M. Bball flattened on the road by Hofstra | The Triangle

M. Bball flattened on the road by Hofstra

Junior guard Tavon Allen looks at the ball before shooting a free throw Nov. 30. (Ken Chaney - The Triangle)
Junior guard Tavon Allen looks at the ball before shooting a free throw Nov. 30. (Ken Chaney – The Triangle)
In the minutes after the Drexel University men’s basketball team’s 86-58 loss to Hofstra University Jan. 21, head coach James “Bruiser” Flint didn’t want to see the stat sheet. He didn’t care; the numbers didn’t matter.

His team came out flat, and he was vocally disappointed.

“The stat sheet doesn’t matter when you don’t play with any toughness,” Flint said. “You let the [opposing] team come out and just beat you to death to start, and you don’t respond to it, that’s what happens. You lose by 30.”

It was time for the team to get back on the bus, head back to Philadelphia and try to avoid letting a team do to them what the Pride did in Hempstead, New York.

Hofstra dominated the paint with ease, capitalizing on the injuries and inexperience of the Dragons’ forwards.
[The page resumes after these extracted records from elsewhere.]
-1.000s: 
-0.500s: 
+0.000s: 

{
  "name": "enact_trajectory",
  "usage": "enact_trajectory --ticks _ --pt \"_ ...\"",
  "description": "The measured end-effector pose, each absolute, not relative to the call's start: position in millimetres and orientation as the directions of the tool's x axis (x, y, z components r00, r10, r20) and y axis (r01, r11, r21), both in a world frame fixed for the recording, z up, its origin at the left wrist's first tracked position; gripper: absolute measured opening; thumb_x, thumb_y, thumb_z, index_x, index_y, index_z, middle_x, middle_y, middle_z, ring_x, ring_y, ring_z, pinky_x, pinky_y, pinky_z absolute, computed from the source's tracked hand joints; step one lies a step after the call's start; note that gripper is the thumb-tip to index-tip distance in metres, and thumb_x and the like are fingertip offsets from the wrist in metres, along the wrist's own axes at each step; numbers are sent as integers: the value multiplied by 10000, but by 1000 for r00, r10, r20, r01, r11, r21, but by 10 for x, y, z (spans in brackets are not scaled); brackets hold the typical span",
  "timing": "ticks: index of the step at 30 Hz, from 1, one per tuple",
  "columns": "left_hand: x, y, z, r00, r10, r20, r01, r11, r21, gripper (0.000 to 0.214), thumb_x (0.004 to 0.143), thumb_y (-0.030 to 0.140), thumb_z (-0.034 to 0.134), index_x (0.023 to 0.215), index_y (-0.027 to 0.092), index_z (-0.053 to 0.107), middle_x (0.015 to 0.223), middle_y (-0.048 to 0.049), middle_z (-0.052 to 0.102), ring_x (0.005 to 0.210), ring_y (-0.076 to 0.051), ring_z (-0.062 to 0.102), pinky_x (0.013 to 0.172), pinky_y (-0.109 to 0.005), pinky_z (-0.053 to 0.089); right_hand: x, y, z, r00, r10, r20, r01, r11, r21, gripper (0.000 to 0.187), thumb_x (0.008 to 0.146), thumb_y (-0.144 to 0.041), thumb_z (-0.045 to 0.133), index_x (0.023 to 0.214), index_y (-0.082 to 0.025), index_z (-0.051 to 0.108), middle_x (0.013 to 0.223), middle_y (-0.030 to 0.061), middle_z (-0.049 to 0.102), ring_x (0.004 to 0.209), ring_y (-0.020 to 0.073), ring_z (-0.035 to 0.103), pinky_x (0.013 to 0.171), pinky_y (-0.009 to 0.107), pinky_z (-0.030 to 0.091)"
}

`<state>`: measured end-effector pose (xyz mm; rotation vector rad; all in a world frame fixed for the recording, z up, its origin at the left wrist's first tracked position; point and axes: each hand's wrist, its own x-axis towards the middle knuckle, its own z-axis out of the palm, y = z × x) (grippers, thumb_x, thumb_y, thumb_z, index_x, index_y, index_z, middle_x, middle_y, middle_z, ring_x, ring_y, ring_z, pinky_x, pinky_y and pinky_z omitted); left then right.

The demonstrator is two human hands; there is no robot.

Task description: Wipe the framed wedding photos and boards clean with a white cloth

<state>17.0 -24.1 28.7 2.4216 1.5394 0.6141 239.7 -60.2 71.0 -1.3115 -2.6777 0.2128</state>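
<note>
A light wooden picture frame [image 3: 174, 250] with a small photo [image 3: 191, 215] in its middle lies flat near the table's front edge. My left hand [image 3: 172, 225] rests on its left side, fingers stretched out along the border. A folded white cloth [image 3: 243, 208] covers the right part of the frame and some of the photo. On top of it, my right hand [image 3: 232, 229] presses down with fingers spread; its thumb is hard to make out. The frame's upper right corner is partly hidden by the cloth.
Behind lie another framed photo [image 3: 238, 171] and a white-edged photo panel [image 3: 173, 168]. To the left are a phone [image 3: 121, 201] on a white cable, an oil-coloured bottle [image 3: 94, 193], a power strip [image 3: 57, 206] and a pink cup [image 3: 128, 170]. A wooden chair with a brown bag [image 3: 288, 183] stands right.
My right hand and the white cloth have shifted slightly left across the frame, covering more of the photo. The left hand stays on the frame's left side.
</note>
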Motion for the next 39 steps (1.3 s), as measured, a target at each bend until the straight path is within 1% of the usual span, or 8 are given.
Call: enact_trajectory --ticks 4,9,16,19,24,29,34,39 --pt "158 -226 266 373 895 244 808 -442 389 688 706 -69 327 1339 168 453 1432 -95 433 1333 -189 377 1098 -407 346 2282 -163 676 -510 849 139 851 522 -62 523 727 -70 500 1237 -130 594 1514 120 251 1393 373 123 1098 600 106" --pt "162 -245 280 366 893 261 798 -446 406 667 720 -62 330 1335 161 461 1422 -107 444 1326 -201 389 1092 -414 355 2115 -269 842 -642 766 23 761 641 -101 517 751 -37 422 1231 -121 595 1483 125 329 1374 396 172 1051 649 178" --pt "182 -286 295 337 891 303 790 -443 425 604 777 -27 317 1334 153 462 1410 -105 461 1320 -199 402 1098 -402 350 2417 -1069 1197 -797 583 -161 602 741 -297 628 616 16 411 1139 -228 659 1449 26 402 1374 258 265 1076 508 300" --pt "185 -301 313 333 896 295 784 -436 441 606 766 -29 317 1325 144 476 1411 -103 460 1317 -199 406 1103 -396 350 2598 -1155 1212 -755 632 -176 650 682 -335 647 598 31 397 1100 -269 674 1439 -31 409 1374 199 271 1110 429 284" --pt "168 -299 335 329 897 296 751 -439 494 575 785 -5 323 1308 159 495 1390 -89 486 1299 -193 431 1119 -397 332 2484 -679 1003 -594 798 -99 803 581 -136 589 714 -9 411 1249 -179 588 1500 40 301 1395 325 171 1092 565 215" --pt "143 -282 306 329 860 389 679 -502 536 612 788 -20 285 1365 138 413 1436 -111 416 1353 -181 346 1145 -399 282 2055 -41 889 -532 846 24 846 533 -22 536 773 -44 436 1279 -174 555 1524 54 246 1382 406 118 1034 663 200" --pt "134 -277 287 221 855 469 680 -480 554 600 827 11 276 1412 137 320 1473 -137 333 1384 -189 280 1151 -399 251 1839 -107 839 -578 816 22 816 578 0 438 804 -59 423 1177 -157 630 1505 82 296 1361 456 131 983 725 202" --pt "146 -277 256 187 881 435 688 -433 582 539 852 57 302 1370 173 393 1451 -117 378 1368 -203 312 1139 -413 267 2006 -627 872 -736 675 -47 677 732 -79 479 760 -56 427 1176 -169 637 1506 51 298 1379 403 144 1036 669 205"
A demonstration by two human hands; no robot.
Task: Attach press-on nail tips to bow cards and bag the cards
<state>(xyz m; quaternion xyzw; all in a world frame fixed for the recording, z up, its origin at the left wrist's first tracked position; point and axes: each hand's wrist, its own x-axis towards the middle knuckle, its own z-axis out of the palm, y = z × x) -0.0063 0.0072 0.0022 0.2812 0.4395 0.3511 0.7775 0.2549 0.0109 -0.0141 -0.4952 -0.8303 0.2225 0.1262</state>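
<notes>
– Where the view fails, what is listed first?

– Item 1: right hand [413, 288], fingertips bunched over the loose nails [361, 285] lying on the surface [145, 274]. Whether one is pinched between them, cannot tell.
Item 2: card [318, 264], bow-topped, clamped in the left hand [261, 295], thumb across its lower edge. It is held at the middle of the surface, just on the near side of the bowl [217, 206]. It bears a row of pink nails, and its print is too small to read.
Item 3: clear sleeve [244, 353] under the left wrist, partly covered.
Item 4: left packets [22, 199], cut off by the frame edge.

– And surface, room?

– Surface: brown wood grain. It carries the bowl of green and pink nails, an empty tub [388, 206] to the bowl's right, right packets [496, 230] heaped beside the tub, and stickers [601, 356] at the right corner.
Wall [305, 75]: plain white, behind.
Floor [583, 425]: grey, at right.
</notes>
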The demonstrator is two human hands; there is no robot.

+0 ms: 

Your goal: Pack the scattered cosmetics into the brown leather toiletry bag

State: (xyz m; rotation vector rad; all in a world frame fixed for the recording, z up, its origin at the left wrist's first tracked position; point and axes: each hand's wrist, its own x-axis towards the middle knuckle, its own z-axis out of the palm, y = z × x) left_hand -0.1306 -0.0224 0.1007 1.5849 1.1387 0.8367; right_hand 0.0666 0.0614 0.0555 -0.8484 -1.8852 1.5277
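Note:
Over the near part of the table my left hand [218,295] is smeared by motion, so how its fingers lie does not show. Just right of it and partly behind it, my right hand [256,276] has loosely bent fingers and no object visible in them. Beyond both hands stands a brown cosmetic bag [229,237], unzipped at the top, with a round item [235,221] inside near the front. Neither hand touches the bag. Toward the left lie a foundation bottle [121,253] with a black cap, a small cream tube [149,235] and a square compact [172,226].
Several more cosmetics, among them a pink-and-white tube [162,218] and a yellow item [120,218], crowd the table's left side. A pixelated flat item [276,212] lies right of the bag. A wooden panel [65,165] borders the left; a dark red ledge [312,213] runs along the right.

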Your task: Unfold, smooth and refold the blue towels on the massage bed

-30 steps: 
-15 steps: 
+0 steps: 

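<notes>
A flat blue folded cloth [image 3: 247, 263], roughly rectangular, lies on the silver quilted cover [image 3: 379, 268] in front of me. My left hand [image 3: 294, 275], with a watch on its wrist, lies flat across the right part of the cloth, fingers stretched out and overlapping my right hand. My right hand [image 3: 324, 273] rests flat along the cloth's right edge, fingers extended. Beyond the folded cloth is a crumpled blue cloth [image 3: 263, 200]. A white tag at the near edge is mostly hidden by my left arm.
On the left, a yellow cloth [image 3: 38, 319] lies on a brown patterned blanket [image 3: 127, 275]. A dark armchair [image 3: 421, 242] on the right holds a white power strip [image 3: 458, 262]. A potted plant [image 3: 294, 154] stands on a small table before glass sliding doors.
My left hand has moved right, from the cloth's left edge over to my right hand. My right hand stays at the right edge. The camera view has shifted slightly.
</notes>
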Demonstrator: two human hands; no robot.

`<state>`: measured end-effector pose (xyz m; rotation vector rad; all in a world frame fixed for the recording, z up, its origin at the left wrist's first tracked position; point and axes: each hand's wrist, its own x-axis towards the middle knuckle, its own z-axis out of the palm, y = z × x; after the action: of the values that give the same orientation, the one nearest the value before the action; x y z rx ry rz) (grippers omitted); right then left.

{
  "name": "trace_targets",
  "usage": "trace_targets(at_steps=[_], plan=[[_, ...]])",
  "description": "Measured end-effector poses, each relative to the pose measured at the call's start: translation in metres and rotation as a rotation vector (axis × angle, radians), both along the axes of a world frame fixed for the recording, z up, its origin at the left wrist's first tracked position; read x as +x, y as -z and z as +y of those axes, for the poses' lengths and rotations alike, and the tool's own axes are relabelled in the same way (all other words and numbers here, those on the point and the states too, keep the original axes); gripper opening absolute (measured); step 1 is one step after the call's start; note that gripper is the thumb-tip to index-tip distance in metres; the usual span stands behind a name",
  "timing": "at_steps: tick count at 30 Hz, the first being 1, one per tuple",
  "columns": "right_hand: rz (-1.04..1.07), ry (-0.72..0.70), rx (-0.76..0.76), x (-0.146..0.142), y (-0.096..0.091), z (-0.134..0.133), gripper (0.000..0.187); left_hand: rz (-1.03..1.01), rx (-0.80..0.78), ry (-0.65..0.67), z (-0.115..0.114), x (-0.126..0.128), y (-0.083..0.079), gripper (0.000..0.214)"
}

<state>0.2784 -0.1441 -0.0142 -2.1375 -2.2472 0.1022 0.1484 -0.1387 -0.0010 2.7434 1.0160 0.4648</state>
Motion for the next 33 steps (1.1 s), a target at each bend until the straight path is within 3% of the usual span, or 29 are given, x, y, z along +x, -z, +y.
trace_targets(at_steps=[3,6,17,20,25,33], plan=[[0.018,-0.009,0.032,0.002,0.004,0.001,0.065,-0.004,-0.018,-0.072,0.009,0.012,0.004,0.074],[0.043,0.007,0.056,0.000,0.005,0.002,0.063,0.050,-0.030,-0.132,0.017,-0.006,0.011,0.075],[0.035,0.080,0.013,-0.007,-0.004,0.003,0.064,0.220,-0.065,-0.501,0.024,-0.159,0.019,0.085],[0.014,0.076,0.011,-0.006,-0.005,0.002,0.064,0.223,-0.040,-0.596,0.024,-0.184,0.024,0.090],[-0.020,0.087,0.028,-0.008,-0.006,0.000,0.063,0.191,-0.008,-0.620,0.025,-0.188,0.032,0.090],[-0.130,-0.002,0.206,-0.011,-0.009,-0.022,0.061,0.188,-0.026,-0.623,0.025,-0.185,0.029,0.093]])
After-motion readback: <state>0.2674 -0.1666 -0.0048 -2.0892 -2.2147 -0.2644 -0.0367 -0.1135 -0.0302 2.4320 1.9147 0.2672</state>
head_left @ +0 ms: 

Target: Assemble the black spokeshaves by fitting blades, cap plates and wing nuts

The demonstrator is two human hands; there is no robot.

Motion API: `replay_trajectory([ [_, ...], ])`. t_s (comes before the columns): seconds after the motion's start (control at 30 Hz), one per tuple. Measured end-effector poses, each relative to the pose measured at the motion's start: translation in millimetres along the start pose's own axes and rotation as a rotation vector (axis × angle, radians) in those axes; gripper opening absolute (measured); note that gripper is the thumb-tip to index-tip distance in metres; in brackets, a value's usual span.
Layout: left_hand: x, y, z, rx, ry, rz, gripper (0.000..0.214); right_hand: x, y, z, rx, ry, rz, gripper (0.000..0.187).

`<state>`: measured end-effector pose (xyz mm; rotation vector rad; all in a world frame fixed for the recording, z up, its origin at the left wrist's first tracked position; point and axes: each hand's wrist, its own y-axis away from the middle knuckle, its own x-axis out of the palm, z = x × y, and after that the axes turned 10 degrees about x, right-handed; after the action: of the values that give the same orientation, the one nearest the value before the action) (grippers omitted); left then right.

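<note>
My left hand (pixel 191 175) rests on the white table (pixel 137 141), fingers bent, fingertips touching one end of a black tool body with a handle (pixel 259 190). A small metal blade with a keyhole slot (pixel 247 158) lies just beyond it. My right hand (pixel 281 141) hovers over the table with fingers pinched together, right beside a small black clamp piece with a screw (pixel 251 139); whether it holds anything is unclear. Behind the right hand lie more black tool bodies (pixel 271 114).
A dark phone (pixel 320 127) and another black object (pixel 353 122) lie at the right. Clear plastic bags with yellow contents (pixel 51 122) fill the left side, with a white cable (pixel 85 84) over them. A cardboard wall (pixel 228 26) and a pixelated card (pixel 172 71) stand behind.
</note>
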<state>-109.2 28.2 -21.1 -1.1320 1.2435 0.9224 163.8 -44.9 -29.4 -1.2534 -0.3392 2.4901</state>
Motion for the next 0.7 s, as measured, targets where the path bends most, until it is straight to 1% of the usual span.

Forward Malik Nichols scored 10 points and added 10 rebounds and the Pride out-scored the Dragons 50-16 in the paint on the night, abusing Drexel’s forwards from the start.

“[Hofstra] just knocked us down,” Flint explained. “They played like the older team. ‘I’m going to push you, I’m going to shove you, I’m going to grab you. You’d better hope the referees call the fouls, because if not, you’re going to be in trouble.’”

Yet, at halftime, the game that ended separated by 36 points wasn’t such an obviously one-sided bout.

The Pride delivered a series of haymakers in the early going, hitting from deep and attacking the paint, exploiting two of the Dragons’ biggest weaknesses on the defensive end.

Guard Juan’ya Green entered the halftime break with nine points on four-of-six shooting and doled out five assists, and Hofstra shot a solid 46.9 percent from the field as a team.

Yet Joe Mihalich’s offense didn’t consistently play to its strengths in the first half, which let the Dragons hang around for longer than they should have been able to. Despite hitting more than 50 percent of its two-point attempts and scoring 18 points in the paint in the first 20 minutes, Hofstra felt compelled to attempt 15 three-pointers.

Shooting 33 percent from deep, the Pride felt just comfortable enough in their range to keep hoisting up deep shots even as their inside game proved to be a near-lock.

Drexel forward Tyshawn Myles was unable to build off his Colonial Athletic Association Rookie of the Week-earning performance against the University of Delaware; the freshman finished without a point, snaring seven rebounds in just 17 minutes.

Eleven first-half points from Lee kept the Dragons within eight points heading into the break, down 39-31 after a put-back from freshman guard Sammy Mojica Jr. fell at the buzzer.
Lee finished with 27 points on 13 field goal attempts, another high-scoring performance from the conference’s highest-scoring player.

But Bernardi hit Hofstra’s first three-point attempt of the second half, Ameen Tanksley sunk in a layup on the following possession and the Pride suddenly led by a sturdy 13 points.
“We got back in the game at the end of the first half, but we started the second half with the same thing,” Flint said. “We drive to the basket, they bang us a little bit, we miss and then we give up a three. That was it. That was the game right there.”

Bernardi finished the night with a team-high with 23 points on eight-of-12 shooting, burying six of 10 attempts from three-point range.

Flint had told his players how to defend Bernardi during the week, he explained, but the teaching apparently went directly in the trash bin when the team arrived in New York.

“Brian Bernardi is a standstill three-point shooter,” Flint explained. “Why do you keep leaving him? Why do you keep going after guys who don’t shoot the ball? It was like we never even practiced. We gave the guy 23 points.”

Bernardi and the Pride outscored the Dragons by 10 points in the first 4:35 of the second half; from there Hofstra raced away from the Dragons in the second half of the contest, handing Drexel its fifth conference loss of the year.

Drexel (4-14, 2-5) returns to action Saturday, Jan. 24, when the College of Charleston pays a visit to University City at noon.

When his team takes the floor next, Flint said he’s just looking for a semblance of toughness. He knows his team isn’t one of the elite in the CAA, and the injuries haven’t helped his squad this year.

But their performance against Hofstra, he said, was something else entirely.

“We haven’t seen everybody in the league, but these teams are who they are. I’ll say it again — I don’t care. Even with having guys out, if you come to play, you can play with anybody in this league. You’ve got to come to play, though. You’ve got to come with a certain mentality.

“I thought we were a little afraid tonight.”